TO DO:
Which lines below mention "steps"? Pick each one out.

DATASET CONTENT:
··········

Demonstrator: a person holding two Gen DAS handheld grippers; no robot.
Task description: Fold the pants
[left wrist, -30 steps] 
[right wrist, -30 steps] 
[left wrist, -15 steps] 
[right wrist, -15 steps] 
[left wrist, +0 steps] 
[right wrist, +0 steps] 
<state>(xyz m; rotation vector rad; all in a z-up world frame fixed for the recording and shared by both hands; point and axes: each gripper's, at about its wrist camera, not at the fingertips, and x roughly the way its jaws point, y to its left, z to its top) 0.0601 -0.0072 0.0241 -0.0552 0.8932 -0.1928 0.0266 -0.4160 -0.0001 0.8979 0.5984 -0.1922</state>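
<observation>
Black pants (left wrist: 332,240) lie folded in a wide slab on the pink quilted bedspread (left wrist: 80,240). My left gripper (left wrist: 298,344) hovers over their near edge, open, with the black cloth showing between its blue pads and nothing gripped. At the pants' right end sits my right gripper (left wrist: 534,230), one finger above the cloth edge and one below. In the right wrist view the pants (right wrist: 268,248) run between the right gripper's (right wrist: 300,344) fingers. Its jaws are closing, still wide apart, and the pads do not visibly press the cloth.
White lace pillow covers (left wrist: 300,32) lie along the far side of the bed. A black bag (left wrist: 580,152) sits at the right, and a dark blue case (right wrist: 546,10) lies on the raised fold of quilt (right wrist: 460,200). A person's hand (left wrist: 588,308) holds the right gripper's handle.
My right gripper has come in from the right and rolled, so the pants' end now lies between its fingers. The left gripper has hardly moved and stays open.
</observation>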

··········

WORKED SOLUTION:
[left wrist, -30 steps] 
[right wrist, -30 steps] 
[left wrist, -15 steps] 
[right wrist, -15 steps] 
[left wrist, +0 steps] 
[right wrist, +0 steps] 

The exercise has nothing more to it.